¹Discovered by Howard Raiffa and Marc Alpert.
²Allusion to Matthew 7:1.
³Allusion to Matthew 7:2.
⁴This is especially likely if the girl is prone to making “emotional judgments,” is introverted, and/or is surrounded by individuals prone to voicing preferences. To voice a preference is to create a possibility for error, for once voiced, it is possible for a person to not fulfill that preference. If we voice a preference for “vanilla ice cream” (for example), it is now possible for a person to grab a flavor of ice cream that disappoints us; had we rather said, “I’ll take anything,” we would have saved the person with whom we are speaking from the possibility of self-criticism. This isn’t to say we shouldn’t have preferences, only that if our preferences aren’t met, we likely should smile and be grateful for what we have been given. With a simple statement like “but I wanted vanilla,” we may send a person deeper into their loop of despair.
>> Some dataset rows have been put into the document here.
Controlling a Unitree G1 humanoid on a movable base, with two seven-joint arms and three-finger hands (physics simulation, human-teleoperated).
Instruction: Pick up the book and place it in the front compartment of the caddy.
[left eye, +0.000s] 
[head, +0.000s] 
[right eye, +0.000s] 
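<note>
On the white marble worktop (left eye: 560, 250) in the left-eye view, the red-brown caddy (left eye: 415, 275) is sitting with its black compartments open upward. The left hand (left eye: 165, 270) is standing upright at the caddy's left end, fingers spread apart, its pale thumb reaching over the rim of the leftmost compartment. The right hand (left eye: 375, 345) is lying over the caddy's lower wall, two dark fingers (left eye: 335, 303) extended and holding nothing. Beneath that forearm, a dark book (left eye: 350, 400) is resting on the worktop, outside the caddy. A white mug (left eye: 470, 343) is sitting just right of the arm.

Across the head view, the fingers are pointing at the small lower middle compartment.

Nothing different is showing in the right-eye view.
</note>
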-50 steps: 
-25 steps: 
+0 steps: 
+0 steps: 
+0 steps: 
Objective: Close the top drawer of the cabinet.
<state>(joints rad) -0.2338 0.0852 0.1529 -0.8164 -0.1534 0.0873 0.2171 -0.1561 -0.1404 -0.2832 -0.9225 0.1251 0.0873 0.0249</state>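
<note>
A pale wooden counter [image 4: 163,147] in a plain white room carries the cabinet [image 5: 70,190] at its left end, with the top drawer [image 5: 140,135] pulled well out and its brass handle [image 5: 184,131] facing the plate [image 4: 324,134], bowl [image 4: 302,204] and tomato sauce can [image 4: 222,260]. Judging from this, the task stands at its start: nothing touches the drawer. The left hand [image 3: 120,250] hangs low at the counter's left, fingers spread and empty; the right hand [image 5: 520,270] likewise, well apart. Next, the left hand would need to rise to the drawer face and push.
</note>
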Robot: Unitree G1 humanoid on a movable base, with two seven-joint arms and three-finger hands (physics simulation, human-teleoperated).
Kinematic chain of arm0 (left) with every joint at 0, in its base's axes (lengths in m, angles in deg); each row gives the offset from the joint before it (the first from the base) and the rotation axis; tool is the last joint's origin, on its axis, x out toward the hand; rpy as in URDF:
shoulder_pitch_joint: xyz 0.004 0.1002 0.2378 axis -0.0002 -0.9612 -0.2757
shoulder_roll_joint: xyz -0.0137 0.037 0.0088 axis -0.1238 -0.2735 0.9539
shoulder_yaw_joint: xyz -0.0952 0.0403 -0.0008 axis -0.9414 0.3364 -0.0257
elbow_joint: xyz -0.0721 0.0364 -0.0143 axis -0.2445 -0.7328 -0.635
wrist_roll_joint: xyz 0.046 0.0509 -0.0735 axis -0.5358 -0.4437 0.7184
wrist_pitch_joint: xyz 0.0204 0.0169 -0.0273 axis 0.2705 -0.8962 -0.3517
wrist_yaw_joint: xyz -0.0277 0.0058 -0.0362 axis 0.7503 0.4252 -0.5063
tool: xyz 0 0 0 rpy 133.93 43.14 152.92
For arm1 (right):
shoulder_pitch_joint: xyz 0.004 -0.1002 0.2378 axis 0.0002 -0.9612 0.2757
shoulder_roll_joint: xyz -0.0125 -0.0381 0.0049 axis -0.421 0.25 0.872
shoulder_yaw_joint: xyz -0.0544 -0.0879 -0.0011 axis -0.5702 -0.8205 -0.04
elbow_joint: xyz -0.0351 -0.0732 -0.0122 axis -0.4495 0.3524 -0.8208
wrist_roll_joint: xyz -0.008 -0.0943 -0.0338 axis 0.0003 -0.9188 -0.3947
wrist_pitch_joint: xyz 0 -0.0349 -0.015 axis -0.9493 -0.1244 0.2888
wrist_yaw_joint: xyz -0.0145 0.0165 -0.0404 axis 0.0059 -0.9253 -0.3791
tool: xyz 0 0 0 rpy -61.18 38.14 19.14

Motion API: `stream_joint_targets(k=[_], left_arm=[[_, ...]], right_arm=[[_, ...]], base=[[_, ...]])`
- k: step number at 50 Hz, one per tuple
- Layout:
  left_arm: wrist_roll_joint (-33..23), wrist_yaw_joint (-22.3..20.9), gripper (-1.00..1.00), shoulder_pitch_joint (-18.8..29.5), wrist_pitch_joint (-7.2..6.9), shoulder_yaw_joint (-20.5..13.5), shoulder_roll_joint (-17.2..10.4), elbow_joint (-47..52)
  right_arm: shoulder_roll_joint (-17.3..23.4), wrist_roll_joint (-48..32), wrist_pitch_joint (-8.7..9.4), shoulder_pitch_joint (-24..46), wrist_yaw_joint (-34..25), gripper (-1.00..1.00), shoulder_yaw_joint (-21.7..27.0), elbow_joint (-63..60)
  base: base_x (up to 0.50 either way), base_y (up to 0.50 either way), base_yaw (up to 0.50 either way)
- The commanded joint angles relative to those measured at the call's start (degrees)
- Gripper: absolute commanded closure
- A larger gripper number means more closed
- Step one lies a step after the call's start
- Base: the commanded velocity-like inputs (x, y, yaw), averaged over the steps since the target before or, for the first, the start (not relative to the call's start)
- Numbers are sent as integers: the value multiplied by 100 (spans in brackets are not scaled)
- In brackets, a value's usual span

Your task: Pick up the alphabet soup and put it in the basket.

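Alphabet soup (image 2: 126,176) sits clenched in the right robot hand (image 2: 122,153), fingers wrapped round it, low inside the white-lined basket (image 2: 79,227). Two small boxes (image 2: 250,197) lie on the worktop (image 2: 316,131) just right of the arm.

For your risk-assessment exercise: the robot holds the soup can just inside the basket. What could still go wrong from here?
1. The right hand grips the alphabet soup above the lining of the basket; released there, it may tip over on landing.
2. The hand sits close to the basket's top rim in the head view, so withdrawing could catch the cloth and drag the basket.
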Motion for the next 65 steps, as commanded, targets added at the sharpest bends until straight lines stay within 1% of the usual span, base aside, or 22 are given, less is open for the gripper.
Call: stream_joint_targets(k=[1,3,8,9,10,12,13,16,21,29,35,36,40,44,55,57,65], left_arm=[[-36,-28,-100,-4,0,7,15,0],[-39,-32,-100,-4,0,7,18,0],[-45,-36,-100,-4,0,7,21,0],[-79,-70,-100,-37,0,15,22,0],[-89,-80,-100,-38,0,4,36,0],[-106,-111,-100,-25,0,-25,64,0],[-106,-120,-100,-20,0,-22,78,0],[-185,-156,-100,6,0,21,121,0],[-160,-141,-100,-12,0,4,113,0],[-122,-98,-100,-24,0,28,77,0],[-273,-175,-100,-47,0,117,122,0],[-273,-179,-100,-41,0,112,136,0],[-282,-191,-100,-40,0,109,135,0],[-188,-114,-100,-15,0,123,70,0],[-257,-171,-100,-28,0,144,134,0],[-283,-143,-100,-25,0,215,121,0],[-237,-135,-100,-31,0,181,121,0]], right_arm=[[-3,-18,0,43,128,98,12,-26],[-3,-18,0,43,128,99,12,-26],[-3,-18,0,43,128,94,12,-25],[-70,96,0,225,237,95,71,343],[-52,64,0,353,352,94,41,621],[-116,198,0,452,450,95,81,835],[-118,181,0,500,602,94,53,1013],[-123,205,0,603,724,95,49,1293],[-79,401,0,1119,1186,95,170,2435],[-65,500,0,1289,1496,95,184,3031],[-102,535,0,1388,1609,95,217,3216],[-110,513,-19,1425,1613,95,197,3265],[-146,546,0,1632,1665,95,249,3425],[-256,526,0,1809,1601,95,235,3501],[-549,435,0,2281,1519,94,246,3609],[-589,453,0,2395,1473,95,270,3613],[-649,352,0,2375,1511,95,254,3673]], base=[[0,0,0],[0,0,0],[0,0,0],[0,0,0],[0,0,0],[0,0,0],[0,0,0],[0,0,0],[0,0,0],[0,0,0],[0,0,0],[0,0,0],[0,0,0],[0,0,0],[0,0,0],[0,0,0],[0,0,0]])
4.1 Self-judgment is especially likely when dealing with for what there is actually no set answer (but which regardless may be prescribed a right answer). If a person is prone to think “there is something wrong with me” upon failing to get the “right coffee,” since there is no such thing as the “right coffee,” failure was inevitable from the start. Preferences, for example, are subjective and even fickle, and if we begin thinking “there is something wrong with me” when we encounter preferences, tastes, likes, etc., it is inevitable that we eventually “do something wrong.” However, since preferences are subjective, there is no hard basis from which to conclude “I am wrong” or that a set answer is right. As morality lacks objectivity unto itself (though it doesn’t necessarily lack practicality), self-criticism and even self-exultation lack “objectivity.” Therefore, to judge oneself as “wrong” is never justified (even though the speaker of the judgment may think the statement is backed by evidence and observation).
4.2 If a person keeps talking about how their heart is broken, eventually it will be broken, and hence it will seem that the person always spoke truly, when it was the speaking the made it so.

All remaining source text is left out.